▶ _EXERCISE PROMPT_
Copy each line of the material beneath that holds the word "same".

────

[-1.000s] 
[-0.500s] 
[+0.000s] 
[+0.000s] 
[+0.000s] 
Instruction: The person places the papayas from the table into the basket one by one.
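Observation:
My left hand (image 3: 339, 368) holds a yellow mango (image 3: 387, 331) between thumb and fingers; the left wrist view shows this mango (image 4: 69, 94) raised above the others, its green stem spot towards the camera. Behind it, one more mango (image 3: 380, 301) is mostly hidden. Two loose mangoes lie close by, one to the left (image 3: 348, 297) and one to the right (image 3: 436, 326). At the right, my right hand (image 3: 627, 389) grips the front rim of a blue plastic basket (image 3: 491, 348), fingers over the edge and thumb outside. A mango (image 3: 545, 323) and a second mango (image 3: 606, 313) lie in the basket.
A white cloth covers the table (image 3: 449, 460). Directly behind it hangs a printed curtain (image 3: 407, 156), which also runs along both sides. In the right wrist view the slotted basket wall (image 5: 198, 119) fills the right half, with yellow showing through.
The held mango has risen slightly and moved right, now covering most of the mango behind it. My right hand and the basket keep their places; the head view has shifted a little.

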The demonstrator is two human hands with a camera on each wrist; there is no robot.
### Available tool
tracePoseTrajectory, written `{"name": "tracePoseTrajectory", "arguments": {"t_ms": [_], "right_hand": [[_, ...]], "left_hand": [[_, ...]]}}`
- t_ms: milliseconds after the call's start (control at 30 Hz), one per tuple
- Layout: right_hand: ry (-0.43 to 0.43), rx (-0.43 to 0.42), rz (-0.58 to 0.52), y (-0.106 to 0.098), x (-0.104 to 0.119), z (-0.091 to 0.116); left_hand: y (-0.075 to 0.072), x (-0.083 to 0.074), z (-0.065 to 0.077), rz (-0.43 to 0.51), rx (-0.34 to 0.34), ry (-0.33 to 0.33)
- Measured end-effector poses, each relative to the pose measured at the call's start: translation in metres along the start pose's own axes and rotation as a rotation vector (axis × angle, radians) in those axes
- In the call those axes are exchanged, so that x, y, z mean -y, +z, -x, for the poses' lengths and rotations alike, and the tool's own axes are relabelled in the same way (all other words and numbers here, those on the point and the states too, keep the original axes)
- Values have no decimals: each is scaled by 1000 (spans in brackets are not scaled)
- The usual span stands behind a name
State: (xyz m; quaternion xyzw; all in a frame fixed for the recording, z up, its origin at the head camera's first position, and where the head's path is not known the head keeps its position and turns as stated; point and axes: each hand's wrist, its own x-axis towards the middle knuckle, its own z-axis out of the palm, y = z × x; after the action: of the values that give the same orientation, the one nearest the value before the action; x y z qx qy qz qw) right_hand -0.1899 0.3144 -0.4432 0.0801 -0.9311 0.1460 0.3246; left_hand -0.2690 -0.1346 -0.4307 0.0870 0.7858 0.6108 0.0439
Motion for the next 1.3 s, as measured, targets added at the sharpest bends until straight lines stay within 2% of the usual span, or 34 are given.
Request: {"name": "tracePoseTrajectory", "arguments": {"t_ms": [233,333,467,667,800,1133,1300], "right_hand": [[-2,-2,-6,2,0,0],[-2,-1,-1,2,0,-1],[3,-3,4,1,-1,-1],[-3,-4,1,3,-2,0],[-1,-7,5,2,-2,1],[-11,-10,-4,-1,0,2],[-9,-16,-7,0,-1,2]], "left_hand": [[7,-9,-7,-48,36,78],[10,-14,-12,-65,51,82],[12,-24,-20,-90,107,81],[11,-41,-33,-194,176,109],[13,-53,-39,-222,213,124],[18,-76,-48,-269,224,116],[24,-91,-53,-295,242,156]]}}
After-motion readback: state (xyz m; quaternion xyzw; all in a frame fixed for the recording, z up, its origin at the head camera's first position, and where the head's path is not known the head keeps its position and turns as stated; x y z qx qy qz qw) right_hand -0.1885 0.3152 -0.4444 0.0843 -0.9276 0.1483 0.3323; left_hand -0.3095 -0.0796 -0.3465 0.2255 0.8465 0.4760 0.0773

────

▶ _RESPONSE BOX_
- In the call those axes are exchanged, so that x, y, z mean -y, +z, -x, for the poses' lengths and rotations alike, and the tool's own axes are relabelled in the same way (all other words and numbers here, those on the point and the states too, keep the original axes)
State: (xyz m; quaternion xyzw; all in a frame fixed for the recording, z up, its origin at the head camera's first position, and where the head's path is not known the head keeps its position and turns as stated; point and axes: each hand's wrist, its own x-axis towards the middle knuckle, its own z-axis out of the palm, y = z × x; after the action: of the values that give the same orientation, the one nearest the value before the action; x y z qx qy qz qw) right_hand -0.1899 0.3144 -0.4432 0.0801 -0.9311 0.1460 0.3246; left_hand -0.2690 -0.1346 -0.4307 0.0870 0.7858 0.6108 0.0439

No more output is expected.